Stored records

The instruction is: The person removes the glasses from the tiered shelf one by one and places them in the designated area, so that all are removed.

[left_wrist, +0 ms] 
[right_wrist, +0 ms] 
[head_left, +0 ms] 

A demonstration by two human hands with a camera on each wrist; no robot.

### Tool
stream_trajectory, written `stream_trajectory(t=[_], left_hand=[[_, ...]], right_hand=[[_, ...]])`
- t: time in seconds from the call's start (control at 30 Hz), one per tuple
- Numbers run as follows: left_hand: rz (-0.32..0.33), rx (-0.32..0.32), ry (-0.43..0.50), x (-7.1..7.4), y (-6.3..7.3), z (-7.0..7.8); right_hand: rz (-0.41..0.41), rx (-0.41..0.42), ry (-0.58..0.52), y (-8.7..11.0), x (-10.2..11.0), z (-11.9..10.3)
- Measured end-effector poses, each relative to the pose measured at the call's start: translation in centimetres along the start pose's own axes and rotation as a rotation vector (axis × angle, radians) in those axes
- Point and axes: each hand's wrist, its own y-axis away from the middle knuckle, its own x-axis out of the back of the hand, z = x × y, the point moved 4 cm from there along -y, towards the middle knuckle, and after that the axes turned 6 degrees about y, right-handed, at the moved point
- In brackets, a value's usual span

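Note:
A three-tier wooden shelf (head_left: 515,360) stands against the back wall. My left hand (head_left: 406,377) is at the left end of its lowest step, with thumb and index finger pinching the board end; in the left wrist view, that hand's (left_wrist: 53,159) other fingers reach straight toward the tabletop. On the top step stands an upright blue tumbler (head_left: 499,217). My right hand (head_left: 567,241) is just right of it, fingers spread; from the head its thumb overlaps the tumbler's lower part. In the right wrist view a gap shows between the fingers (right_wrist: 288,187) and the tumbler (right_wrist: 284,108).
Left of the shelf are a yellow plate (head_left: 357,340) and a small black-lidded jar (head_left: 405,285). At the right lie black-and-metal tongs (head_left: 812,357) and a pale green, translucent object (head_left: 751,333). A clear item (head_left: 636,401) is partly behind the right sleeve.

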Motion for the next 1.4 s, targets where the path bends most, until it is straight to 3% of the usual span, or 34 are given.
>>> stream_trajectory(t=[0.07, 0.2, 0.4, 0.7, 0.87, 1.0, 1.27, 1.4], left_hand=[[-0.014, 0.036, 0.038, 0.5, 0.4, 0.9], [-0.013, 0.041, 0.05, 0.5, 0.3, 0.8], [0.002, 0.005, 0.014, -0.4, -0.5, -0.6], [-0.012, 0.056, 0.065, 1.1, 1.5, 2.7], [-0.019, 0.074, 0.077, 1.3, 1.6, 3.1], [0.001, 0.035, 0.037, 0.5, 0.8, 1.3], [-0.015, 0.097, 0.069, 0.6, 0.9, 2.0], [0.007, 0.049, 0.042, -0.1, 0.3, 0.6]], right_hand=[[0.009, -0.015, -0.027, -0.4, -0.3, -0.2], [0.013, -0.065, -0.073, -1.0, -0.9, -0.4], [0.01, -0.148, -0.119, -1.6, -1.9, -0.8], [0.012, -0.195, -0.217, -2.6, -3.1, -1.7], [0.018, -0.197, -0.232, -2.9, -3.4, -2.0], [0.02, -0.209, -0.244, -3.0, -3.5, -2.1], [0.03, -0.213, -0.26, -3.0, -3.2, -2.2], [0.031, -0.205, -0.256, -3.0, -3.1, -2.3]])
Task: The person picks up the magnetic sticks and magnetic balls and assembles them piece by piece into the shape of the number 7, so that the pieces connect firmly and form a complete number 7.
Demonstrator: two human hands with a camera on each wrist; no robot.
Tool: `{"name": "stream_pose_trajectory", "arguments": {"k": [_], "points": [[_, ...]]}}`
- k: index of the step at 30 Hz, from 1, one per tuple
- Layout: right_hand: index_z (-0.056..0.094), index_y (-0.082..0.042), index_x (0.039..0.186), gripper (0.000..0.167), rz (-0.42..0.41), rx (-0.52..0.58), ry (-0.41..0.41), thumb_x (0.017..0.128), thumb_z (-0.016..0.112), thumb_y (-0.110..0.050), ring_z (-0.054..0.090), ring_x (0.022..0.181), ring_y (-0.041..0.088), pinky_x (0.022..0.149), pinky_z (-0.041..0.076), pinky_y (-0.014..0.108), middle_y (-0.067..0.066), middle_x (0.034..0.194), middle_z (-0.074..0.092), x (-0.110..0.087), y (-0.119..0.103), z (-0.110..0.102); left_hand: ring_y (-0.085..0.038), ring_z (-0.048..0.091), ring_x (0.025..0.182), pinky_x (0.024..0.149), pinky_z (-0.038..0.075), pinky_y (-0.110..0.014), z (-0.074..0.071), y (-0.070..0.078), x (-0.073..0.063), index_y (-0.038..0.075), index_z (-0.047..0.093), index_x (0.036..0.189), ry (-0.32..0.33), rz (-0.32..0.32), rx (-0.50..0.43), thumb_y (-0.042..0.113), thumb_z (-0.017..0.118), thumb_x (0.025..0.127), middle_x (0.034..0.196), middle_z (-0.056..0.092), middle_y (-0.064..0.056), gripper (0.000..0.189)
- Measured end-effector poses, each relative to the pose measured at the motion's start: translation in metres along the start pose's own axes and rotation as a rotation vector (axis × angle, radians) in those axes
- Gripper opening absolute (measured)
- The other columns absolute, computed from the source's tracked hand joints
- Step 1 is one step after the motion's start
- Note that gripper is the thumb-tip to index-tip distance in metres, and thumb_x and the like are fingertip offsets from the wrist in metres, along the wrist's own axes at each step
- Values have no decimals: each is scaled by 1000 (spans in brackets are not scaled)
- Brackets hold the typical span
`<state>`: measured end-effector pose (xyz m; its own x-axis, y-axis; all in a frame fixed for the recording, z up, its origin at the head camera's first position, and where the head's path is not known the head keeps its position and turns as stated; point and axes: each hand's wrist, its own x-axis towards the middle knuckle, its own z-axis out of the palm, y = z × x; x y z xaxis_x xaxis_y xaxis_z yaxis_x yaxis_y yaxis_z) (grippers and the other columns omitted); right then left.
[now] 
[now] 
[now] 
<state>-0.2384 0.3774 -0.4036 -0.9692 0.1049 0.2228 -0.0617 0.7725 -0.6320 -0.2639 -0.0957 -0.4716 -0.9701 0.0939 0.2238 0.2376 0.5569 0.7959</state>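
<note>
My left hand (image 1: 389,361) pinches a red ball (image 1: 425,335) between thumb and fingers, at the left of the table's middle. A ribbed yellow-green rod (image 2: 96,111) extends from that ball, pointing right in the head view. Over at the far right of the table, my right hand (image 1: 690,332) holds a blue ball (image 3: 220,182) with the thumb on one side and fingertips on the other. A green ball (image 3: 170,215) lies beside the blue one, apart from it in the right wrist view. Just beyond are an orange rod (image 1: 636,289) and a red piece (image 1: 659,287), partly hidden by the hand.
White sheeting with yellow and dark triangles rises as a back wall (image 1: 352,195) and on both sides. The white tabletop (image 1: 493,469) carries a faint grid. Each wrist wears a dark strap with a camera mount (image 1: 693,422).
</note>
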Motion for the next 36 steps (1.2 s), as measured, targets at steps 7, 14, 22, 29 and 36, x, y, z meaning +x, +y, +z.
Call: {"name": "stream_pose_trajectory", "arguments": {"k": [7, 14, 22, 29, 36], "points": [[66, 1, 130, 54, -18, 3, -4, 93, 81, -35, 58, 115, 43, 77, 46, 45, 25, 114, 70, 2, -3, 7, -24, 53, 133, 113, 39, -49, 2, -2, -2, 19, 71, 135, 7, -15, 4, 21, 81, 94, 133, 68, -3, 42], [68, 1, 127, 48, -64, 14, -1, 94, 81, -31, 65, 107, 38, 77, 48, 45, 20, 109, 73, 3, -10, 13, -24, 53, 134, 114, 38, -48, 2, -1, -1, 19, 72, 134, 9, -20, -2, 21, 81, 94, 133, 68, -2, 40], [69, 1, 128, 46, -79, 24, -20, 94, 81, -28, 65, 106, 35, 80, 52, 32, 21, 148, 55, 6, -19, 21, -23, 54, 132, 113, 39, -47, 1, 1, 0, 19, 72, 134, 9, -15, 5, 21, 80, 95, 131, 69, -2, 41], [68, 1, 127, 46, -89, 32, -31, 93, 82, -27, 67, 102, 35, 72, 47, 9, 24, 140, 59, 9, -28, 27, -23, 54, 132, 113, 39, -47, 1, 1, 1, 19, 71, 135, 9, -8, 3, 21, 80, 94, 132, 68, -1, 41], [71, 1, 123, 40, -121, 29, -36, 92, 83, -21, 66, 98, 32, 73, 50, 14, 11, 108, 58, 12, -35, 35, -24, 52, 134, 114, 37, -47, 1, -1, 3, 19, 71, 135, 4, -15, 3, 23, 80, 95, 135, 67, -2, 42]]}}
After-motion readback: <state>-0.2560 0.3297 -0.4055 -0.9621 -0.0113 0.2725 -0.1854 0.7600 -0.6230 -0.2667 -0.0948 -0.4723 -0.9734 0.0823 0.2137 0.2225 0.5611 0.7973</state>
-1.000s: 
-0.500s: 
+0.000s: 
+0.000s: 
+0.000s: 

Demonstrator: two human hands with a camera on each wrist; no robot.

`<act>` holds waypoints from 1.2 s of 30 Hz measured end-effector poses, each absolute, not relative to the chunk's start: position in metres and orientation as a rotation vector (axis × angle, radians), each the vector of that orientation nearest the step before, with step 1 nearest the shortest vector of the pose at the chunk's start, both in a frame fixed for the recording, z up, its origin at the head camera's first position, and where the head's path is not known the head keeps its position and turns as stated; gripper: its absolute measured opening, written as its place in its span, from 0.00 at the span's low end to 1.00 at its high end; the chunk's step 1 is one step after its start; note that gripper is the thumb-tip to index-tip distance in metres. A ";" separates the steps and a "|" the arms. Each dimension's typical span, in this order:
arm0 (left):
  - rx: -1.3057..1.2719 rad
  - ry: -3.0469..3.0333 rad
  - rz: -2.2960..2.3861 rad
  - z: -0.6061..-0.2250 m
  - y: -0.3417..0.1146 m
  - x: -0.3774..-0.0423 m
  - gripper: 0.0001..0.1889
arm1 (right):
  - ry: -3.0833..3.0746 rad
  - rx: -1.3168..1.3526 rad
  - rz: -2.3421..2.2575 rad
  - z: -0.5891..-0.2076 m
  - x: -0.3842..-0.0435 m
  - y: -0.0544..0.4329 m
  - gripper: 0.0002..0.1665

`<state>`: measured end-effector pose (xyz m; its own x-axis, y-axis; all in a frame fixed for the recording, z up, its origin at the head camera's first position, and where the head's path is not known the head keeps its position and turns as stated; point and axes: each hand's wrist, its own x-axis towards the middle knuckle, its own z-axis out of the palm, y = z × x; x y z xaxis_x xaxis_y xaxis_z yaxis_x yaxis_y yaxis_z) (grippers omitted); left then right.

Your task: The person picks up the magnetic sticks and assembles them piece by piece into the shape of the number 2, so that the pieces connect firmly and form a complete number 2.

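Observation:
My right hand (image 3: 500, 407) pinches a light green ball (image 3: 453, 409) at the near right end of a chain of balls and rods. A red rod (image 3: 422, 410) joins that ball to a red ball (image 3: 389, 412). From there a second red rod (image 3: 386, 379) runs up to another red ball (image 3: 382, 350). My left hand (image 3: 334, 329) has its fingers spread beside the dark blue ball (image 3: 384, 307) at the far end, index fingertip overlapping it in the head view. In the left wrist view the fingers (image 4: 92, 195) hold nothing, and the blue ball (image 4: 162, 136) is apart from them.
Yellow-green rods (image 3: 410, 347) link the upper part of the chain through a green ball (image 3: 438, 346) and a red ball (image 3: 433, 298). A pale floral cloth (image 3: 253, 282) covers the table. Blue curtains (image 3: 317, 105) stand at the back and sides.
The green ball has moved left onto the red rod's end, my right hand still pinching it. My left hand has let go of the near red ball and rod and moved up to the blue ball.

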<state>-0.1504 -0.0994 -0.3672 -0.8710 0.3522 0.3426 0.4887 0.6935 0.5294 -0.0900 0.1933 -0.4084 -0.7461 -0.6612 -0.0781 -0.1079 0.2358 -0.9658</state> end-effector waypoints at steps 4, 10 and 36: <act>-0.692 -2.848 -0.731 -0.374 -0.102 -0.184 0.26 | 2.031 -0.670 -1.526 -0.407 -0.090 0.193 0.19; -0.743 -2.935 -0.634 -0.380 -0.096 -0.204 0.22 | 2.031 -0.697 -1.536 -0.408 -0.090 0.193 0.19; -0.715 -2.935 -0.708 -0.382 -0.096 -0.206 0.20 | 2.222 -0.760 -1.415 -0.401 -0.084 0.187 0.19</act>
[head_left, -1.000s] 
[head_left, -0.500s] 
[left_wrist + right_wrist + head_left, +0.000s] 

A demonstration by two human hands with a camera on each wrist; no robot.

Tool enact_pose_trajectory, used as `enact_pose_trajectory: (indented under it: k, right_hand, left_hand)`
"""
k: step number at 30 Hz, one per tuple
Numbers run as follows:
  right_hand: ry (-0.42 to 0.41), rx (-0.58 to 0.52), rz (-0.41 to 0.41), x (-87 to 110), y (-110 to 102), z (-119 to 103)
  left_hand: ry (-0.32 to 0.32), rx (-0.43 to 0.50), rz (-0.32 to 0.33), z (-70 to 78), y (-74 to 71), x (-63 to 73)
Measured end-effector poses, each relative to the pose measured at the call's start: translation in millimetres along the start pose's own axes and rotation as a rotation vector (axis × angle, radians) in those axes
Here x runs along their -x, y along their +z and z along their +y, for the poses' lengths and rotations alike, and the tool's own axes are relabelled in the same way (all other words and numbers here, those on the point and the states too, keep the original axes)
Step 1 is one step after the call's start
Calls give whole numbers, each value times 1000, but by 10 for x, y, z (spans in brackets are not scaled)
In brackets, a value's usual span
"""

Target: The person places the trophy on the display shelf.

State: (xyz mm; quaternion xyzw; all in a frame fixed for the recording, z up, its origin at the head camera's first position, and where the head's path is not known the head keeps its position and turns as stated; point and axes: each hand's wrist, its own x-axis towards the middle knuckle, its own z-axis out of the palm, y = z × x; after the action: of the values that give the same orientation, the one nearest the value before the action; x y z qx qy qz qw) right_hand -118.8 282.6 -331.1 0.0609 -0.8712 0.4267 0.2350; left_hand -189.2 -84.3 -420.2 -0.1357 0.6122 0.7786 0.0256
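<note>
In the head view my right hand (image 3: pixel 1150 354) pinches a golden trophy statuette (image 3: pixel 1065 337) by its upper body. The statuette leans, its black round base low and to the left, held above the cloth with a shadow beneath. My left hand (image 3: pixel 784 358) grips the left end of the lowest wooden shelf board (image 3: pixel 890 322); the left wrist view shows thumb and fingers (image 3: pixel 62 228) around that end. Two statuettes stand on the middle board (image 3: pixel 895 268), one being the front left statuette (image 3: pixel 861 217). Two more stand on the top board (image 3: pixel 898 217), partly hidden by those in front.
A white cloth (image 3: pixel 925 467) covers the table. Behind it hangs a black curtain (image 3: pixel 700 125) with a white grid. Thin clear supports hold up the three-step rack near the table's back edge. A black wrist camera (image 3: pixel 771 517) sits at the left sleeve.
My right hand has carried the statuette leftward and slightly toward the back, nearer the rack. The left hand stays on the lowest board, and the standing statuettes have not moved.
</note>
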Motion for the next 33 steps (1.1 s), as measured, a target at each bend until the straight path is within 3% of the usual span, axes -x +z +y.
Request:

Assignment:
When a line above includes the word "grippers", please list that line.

Written solution:
`<state>`: measured end-effector pose (xyz m; its own x-axis, y-axis; all in a frame fixed for the recording, z up, its origin at the head camera's first position, and where the head's path is not known the head keeps its position and turns as stated; point and axes: each hand's wrist, its own x-axis towards the middle knuckle, its own z-axis out of the palm, y = z × x; x y z xaxis_x xaxis_y xaxis_z yaxis_x yaxis_y yaxis_z) (grippers and the other columns omitted); right then left.
`<state>`: measured end-effector pose (xyz m; its own x-axis, y-axis; all in a frame fixed for the recording, z up, its origin at the head camera's first position, and where the head's path is not known the head keeps its position and turns as stated; point and axes: each hand's wrist, its own x-axis towards the middle knuckle, its own z-axis out of the palm, y = z × x; x y z xaxis_x xaxis_y xaxis_z yaxis_x yaxis_y yaxis_z) (grippers omitted); left then right.

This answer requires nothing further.